= EXERCISE INSTRUCTIONS =
Skip the images and print the listing exactly.

= GIVEN INFORMATION =

────────────────

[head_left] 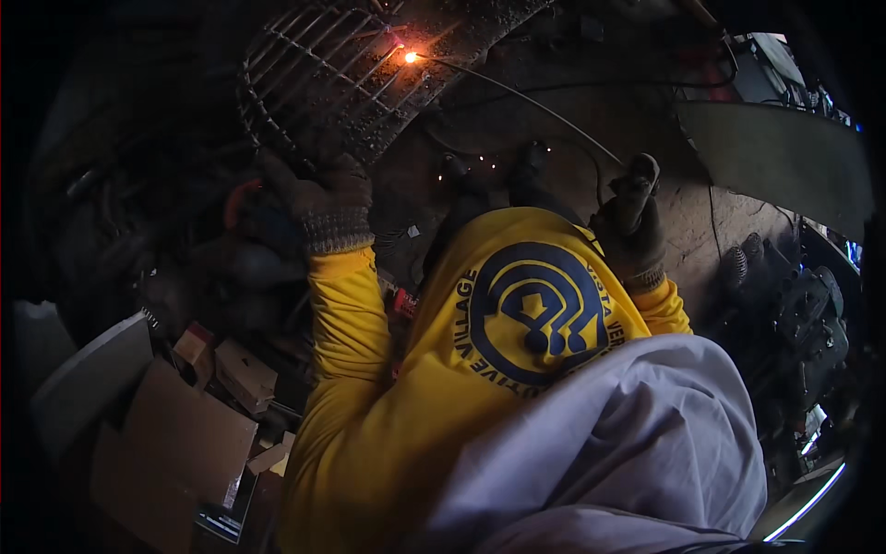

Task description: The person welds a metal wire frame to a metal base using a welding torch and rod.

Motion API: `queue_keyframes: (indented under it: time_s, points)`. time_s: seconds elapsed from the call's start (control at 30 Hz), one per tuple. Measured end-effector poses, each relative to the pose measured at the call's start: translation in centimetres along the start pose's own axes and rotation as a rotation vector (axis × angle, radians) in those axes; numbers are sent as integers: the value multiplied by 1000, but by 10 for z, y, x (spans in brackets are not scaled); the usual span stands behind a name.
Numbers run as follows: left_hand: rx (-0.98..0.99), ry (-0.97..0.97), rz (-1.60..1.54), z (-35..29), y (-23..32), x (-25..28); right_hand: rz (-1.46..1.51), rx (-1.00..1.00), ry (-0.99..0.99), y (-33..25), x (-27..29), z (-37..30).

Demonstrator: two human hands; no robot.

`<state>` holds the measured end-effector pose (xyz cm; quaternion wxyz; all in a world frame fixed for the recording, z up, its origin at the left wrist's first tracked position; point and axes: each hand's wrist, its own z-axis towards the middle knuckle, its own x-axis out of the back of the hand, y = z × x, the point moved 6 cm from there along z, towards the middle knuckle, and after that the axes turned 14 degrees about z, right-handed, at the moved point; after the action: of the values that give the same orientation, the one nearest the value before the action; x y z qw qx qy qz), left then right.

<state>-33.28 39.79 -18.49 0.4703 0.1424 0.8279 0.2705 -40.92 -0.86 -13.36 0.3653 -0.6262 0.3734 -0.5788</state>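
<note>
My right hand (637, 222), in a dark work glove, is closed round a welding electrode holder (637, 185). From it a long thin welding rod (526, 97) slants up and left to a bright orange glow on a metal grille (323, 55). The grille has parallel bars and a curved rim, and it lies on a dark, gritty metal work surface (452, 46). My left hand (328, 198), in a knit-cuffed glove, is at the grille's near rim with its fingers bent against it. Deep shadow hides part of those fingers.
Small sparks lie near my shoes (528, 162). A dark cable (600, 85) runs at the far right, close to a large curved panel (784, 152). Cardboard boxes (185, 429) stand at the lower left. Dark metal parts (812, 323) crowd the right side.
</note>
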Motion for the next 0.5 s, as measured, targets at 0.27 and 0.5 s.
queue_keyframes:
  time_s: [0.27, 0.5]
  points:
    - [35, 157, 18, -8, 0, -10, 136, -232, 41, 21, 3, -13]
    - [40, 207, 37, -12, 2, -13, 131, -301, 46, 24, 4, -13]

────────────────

= RESPONSE TO THE EXERCISE =
[head_left] 

Task description: The person welds a metal wire frame to a metal base using a welding torch and rod.

Motion API: `queue_keyframes: (indented under it: time_s, points)`. time_s: seconds elapsed from the call's start (control at 30 Hz), one per tuple. Measured end-effector poses, each relative to the pose measured at the call's start: translation in centimetres along the start pose's own axes and rotation as a rotation vector (axis × angle, radians) in those axes; numbers are sent as integers: the value multiplied by 1000, but by 10 for z, y, x (spans in brackets are not scaled); the usual span stands behind a name.
Numbers run as follows: left_hand: rx (-0.98..0.99), ry (-0.97..0.97), rz (-1.60..1.54), z (-35..29), y (-23..32), x (-25..28); right_hand: rz (-1.46..1.51), rx (-1.00..1.00), ry (-0.99..0.99), y (-33..25), x (-27..29), z (-37..30).

Demonstrator: two human hands; no robot.

`<state>` holds the measured end-effector pose (xyz cm; quaternion wxyz; all in a world frame fixed for the recording, z up, its origin at the left wrist's first tracked position; point and axes: each hand's wrist, its own z-axis towards the middle knuckle, its own x-axis out of the back of the hand, y = z × x, the point moved 6 cm from there along z, towards the middle knuckle, and after that the axes turned 14 degrees about z, right-handed, at the moved point; after the action: of the values that give the same orientation, the one nearest the value before the action; x y z qw qx qy qz), left then right.

<state>-33.28 39.79 -18.49 0.4703 0.1424 0.8279 0.2705 -40.92 -0.86 -13.36 0.3653 -0.6262 0.3734 -0.5788</state>
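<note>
My right hand (637, 222), in a dark work glove, is closed round a welding electrode holder (637, 185). From it a long thin welding rod (526, 97) slants up and left to a bright orange glow on a metal grille (323, 55). The grille has parallel bars and a curved rim, and it lies on a dark, gritty metal work surface (452, 46). My left hand (328, 198), in a knit-cuffed glove, is at the grille's near rim with its fingers bent against it. Deep shadow hides part of those fingers.
Small sparks lie near my shoes (528, 162). A dark cable (600, 85) runs at the far right, close to a large curved panel (784, 152). Cardboard boxes (185, 429) stand at the lower left. Dark metal parts (812, 323) crowd the right side.
</note>
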Motion for the next 0.5 s, as measured, targets at 0.27 and 0.5 s.
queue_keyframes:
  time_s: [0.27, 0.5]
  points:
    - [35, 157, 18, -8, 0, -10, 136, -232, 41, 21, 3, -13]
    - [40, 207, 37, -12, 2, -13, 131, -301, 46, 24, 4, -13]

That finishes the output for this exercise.